Mot-clé : levure

Mieux anticiper…

Pour l’anniversaire de mon chéri, je voulais absolument qu’il ait des croissants et des chocolatines pour déjeuner. Je pensais réaliser cette recette de Kim, Les aventures culinaires de Kiki, mais lorsque j’ai relu la recette, je me suis rendue compte que j’aurais dû m’y prendre plus tôt. J’ai hésité : est-ce que je fais cette recette en écourtant les temps ou est-ce que j’en essaie une autre? J’ai finalement opté pour la seconde option.

Je me suis rabattue sur la recette de Pierre Hermé. J’ai pris cette recette dans son livre Rêves de pâtissier. J’ai changé un peu la méthode de préparation de la pâte, car je n’arrive pas à comprendre sa façon d’incorporer le beurre à la pâte pour obtenir un beau feuilletage.
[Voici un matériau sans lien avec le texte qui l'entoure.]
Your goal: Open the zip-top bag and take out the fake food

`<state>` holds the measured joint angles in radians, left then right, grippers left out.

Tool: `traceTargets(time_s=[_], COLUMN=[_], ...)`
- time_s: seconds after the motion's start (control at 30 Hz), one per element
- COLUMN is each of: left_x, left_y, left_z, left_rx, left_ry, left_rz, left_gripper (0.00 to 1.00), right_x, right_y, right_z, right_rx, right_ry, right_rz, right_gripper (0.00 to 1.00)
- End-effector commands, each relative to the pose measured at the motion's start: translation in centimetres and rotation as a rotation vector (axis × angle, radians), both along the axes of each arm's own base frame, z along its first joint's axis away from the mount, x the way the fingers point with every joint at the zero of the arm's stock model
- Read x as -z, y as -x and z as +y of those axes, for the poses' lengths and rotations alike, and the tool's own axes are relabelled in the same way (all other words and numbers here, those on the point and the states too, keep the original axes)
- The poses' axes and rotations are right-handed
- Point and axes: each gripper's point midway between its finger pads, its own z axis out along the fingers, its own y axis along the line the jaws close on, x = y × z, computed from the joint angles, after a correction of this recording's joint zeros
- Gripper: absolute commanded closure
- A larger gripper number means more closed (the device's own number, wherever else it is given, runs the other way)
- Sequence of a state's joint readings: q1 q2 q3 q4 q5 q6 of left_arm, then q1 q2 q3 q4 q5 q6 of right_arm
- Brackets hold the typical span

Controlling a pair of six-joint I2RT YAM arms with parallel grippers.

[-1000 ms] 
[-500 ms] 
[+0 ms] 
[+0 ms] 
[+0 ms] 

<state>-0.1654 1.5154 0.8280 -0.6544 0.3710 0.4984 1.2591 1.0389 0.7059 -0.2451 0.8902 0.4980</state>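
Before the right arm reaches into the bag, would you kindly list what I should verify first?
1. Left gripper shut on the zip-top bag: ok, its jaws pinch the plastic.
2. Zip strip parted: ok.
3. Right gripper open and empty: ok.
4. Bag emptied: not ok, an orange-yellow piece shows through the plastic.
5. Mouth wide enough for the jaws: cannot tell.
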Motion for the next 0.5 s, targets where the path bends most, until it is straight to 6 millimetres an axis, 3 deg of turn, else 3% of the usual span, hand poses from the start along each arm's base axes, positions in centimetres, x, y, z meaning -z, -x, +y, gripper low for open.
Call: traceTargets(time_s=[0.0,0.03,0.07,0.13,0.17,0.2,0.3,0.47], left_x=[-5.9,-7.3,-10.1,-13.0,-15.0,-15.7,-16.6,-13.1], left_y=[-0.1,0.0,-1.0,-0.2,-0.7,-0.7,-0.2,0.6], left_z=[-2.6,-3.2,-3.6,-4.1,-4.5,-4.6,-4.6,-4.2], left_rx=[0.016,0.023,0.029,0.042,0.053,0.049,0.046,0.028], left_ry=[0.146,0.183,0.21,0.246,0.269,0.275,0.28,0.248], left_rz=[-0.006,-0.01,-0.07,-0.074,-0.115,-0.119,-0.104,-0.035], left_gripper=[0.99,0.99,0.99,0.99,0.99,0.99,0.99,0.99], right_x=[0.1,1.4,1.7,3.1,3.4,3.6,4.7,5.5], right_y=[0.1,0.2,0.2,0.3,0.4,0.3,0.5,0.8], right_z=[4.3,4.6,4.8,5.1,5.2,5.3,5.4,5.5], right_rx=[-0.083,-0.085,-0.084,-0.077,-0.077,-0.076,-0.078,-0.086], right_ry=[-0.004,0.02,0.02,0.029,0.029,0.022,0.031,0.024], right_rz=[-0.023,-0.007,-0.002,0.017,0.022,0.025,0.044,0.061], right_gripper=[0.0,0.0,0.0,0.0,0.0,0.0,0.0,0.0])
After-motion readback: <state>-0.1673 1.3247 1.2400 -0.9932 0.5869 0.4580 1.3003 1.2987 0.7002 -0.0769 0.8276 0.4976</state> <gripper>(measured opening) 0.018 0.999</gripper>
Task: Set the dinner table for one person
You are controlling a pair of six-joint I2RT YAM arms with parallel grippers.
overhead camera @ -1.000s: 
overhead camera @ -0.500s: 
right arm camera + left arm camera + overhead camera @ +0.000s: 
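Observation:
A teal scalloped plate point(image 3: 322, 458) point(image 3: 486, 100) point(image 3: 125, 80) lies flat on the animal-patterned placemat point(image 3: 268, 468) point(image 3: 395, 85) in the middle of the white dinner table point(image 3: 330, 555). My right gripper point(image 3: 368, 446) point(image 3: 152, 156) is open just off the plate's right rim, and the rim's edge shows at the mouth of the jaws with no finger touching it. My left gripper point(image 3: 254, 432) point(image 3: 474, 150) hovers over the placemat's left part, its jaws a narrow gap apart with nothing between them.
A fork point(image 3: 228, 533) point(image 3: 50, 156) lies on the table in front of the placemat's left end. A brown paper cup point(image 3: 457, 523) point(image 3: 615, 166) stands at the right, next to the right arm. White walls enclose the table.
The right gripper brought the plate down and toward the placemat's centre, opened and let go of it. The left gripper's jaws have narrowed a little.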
Omis ce détail, la recette donne un magnifique résultat : selon mon chéri, c’était les meilleurs croissants et chocolatines que j’avais fait.

Croissants et chocolatines
Croissants de Pierre Hermé
Pour 12 croissants

1 cuillère à thé ou 3 g de levure sèche*
¼ de tasse moins 2 cuillères à thé ou 50 g de lait
2 tasses ou 250 g de farine
1¼ cuillère à thé ou 6 g de fleur de sel
3 cuillères à soupe ou 37 g de sucre
3¾ cuillères à thé ou 17 g de beurre non salé,
  à température ambiante
¾ de tasse ou 162 g de beurre non salé froid
3¼ cuillères à thé ou 7 g de lait en poudre
¼ de tasse et 2½ cuillères à thé ou 72 g d’eau tiède

6 à 12 bâtonnets de chocolat** (facultatif, pour réaliser
  des chocolatines)

Dorure*** (facultatif)
½ jaune d’oeuf
1 oeuf
1 pincée de sel

Chauffer le lait à 20°C (68°F). Ajouter la levure et laisser reposer 3 minutes.

Dans un bol, tamiser la farine, puis incorporer la fleur de sel, le sucre, les 3¾ cuillères à thé ou 17 g beurre à température ambiante, le lait en poudre, les deux tiers de l’eau et la levure délayée dans le lait. Mélanger la pâte jusqu’à ce qu’elle soit homogène et souple, ajouter le restant d’eau au besoin. Il ne faut pas travailler la pâte plus que nécessaire. Couvrir de bol d’une pellicule plastique et laisser la pâte reposer à température ambiante pendant 60 à 90 minutes ou jusqu’à ce que la pâte double de volume.

Avec le poing, dégonfler la pâte pour qu’elle reprenne son volume initial. Emballer la pâte dans une pellicule plastique et la réfrigérer pendant 1 heure. Après ce temps, aplatir de nouveau la pâte, l’emballer de pellicule plastique et la placer pendant 30 minutes au congélateur.

Emballer le beurre froid dans une pellicule plastique et l’aplatir à l’aide d’un rouleau à pâtisserie. Réserver au frais.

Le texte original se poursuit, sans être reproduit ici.